Sunday, June 5, 2011

mongo need a breath mint

I think I have traces of Sasquatch left in my DNA. Despite shaving, plucking and praying I have this single thick goat hair growing out of my back along my belt line.

I was horrified when I first discovered it, it was nearly 2 1/2 inches long. So in my 35th year of life I can now claim my transition into Werewolf, much like that Michael J Fox movie from the 80's, Teenwolf, cept my version is more like a mixture of Thirty Something and Golden Girls. I bet Beau Arthur dealt with a similar challenge, she looked like a hairy woman. 

I'm just happy its a single hair and not a whole patch of fur, my gawd, that would be frustrating. But when you think about the single hair concept it is very strange & eerie, why only ONE hair?  Why is this tiny piece of DNA refusing to let go?  I wonder if I have other Beastly attributes I haven't identified yet. like the thrill  I get when  peeing outdoors..... probably, sounds animalistic, or the fact that I  sleep with my head between two pillows...... Definitely, or that bad habit of mine where I scratch my ears with my hind leg? come guys, I'm on to something.....RIGHT?

I do believe we' humans have come a long way on the Darwin express but I swear there are still people walking around today that look like cavemen. Totally cool, love em, I bet they can make amazing cave art.  I believe if we looked hard enough, really searched within, we could find traces of animal in just about everyone.
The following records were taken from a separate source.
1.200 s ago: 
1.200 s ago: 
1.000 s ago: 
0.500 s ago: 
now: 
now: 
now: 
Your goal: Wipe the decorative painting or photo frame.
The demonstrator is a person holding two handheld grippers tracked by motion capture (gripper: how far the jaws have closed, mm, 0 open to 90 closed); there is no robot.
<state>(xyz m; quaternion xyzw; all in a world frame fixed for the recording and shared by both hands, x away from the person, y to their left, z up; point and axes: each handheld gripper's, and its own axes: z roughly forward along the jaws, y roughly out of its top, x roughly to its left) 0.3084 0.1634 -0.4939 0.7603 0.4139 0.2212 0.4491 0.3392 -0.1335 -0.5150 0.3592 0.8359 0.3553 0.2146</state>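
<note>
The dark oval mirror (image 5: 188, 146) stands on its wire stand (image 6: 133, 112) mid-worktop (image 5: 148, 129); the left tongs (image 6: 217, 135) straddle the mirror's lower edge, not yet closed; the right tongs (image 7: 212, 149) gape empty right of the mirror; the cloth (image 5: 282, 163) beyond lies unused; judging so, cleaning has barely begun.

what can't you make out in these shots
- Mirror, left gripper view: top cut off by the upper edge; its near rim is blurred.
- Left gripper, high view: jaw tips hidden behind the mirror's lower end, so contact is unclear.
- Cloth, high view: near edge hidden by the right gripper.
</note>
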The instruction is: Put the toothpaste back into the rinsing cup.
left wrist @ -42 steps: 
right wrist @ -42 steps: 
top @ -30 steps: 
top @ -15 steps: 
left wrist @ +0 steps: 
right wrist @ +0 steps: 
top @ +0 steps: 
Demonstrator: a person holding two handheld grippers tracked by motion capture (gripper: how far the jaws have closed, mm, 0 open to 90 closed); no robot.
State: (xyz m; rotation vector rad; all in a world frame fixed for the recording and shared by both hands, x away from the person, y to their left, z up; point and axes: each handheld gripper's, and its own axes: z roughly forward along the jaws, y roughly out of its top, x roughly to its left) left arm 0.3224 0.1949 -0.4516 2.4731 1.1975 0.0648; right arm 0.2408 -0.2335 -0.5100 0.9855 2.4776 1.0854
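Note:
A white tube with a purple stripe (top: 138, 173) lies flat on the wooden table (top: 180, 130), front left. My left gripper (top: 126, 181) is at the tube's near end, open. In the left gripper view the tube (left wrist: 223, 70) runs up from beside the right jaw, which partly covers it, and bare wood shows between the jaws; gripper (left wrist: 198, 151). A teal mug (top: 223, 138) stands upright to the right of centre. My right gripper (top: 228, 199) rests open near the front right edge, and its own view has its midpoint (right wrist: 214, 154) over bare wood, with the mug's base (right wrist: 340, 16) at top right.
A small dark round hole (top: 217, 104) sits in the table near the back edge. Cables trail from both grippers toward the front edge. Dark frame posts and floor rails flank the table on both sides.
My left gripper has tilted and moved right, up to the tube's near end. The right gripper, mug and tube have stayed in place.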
Its fun, we should embrace these parts of ourselves, most people do it already... 

"Slap me you crazy animal"  
"grrrr tiger"
"I am such a pig" 
"I peed like a race horse" 
"you Jack Ass!" 

Our inner beast probably has an arsenal of protective skills that we could hone and master, like that feeling in your gut when something seems out of place, or that anger/anxiety we get when Brother Thomas starts passing out chocolate bars and you become concerned he'll run out before getting to you. Total animal. 

 Yes sir!  Not sure where we as humans will be when that final drop/trace of animal falls off our genetic make-up but I believe we have plenty of time before that happens. In the meantime I'll deal with the pesky hair, pluck the damn thang & howl, perhaps tour my neighborhood and start marking my territory. 

Unleash the Beast! Ya'll


  1. I've got one growing out of my nose if i let it!

  2. I totally was thinking about Harry and the Hendersons the other day. du-du-du-du

    And that one hair thing. Me, being a woman, was beyond shock and disbelief when I was in the car with my hubby yesterday and was scratching my neck and found ONE freaking hair that was probably 3 inches long. WHAT THE HELL.

    It sucks getting old

  3. With proper training, we could be Wolverine

  4. I am a thing of hairless perfection, but my brother? Well... let's just say he 'naired' his back for his wedding cuz he didn't want his tuffs of fur spilling out the top of his collar on that big day. Sasquatch DNA, indeed ;)

  5. I think I went five months without shaving my kitty cat. I was on strike from my BF! He refused to shave and so did I...I just got tired of feeling like I was putting Don King in a leg lock from hell everytime I sat down... that I think about it...It was hell whenever I put on snug panites. That was one nasty bulge I tell ya!

  6. Stray hairs suck... nuff said!

    Hmmm... your pic is definitely cooler than mine!

    Yay for veggies!

    And YES, my man IS fine indeed! ;)

    Happy Happy!

  7. I have one chin hair, right underneath my jaw. It's completely bizarre! When I'm at the traffic lights, I channel my inner Bea Arthur and pluck that little sucker right out.

  8. It's sad when the nose-ear-and-back hairs arrive, isn't it?
    But, I comfort myself with the idea that I've got plenty of hair on my head, so I will never be faced with the "Shall I shave it off or comb it over?" question.